Television: Strike three – tale of the missing parts

Written By: Les Hull
Published: March 9, 2018 Last modified: March 9, 2018

Television: Strike three – tale of the missing parts

 

Strike: Career of Evil,

BBC1.

 

The third Cormoran Strike mystery, based on the novel by JK Rowling under the name of Robert Galbraith, has finally aired. Like the previous Strike outings, it ticks the three important boxes to make a good detective story: characterisation, atmospheric sense of place and a clever puzzle to unravel.

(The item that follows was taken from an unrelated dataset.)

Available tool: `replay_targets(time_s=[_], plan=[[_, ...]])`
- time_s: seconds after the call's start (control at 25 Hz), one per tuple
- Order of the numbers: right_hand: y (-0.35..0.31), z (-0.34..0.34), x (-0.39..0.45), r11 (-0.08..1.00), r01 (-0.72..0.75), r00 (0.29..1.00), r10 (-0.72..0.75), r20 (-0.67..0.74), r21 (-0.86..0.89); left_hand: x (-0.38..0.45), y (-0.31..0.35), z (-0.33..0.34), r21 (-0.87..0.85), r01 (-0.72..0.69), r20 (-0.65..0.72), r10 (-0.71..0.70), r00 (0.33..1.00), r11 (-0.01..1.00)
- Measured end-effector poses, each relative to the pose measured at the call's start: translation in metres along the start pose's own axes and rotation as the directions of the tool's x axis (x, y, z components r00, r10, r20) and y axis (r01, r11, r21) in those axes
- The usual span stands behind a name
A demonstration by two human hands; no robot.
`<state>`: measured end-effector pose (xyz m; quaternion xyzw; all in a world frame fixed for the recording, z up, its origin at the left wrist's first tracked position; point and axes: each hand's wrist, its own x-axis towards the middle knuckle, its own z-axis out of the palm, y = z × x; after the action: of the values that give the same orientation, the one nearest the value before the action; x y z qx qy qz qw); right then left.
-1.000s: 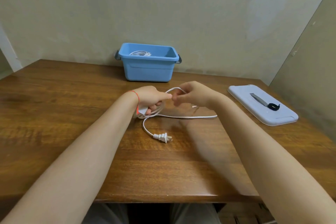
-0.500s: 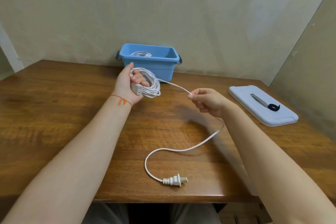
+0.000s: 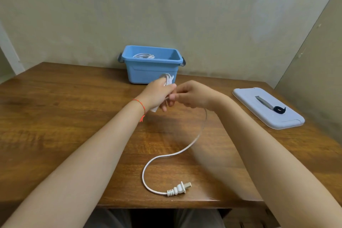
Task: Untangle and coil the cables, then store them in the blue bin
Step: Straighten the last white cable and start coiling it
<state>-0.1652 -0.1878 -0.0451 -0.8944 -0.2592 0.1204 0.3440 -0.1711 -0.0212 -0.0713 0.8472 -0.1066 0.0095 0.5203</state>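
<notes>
Plug (image 3: pixel 179 189): white, two-pronged, lying flat near the front edge of the wooden worktop (image 3: pixel 55 116), at about 6 o'clock. It is the loose end, not yet wound in.
Cable (image 3: pixel 166 155): white, curving from the plug up toward 1 o'clock and rising to the hands; the upper stretch is blurred.
Left hand (image 3: pixel 160 95): at the centre, grip clamped round a bundle of finished loops (image 3: pixel 168 79) that stick out above the fist, likely held so they keep their shape.
Right hand (image 3: pixel 192 95): touching the left, fingers curled, seemingly pinching the cable to feed the next loop.
Lid (image 3: pixel 266 107): pale, at 3 o'clock, carrying a dark strap (image 3: pixel 272 106), perhaps a tie.
Blue bin (image 3: pixel 151 72): open, at 12 o'clock by the wall, another white coil (image 3: pixel 144 55) already inside.
</notes>
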Motion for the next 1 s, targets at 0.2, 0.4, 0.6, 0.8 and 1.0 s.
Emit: replay_targets(time_s=[0.2, 0.4, 0.6, 0.8, 1.0], plan=[[0.017, -0.014, -0.006, 0.941, -0.08, 0.997, 0.073, 0.034, 0.328, -0.01, 0.001, -0.008, -0.16, 0.348, 0.515, -0.223, 0.828, 0.924], [0.048, -0.018, -0.008, 0.811, -0.041, 0.995, 0.088, -0.052, 0.584, -0.015, -0.004, -0.013, -0.664, 0.363, 0.565, 0.121, 0.816, 0.654], [0.051, 0.003, -0.008, 0.945, -0.3, 0.954, 0.294, 0.062, 0.134, 0.0, -0.002, -0.011, -0.97, 0.151, 0.133, -0.105, 0.986, 0.191], [0.007, 0.03, -0.002, 0.965, -0.251, 0.9, 0.263, 0.348, -0.081, 0.004, -0.002, 0.015, -0.714, -0.07, -0.151, -0.055, 0.987, 0.697], [-0.009, 0.014, -0.004, 0.948, -0.121, 0.958, 0.189, 0.215, -0.294, 0.003, -0.018, 0.013, 0.092, -0.128, -0.056, 0.134, 0.989, 0.987]])
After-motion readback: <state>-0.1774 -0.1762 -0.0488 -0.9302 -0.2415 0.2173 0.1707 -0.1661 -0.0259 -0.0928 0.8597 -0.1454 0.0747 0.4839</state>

Tom Burke and Holliday Grainger have absolutely consolidated their performances as Cormoran Strike and Robin Ellacott; the latest male/female double act of crime solvers – perhaps set to become the Paul Temple and Steve, or Nick and Nora Charles (from The Thin Man series) of their day. The difference with this partnership is that Cormoran and Robin are not romantically involved – although there is a constant suggestion that they might become so.

Rowling’s third Strike tale, adapted by Tom Edge, is probably the grimmest to date – concerning a serial killer who likes to cut up his victims and send pieces to Robin. Such tales have become somewhat controversial, with some feminist critics saying there are many where women are being killed because of their gender. But the more traditional story in which a woman (or man) bis dispatched so that someone can benefit from a will is not necessarily a more wholesome reason for committing a murder.

Be that as it may, this TV drama does not seem to have attracted these negative comments –  possibly because it features strong elements of women fighting back. Robin, in particular, refuses to be a “victim”,  and we celebrate her refusal to let herself be intimidated.

Edge has scripted a fast-paced pair of instalments, capturing some of the best moments from Rowling’s long novel in two hours. But the book would have been even better served with three hours of television. Two hours felt slightly rushed.  Those familiar with the book may think that too much had to be cut out. That said, director Charles Sturridge succeeded in bringing off some compelling moments – two of the killer’s attacks prompted quite a jolt.

Now the wait is on for the fourth Strike novel.  Let’s hope the screen dramatisation of it is in three part rather than two.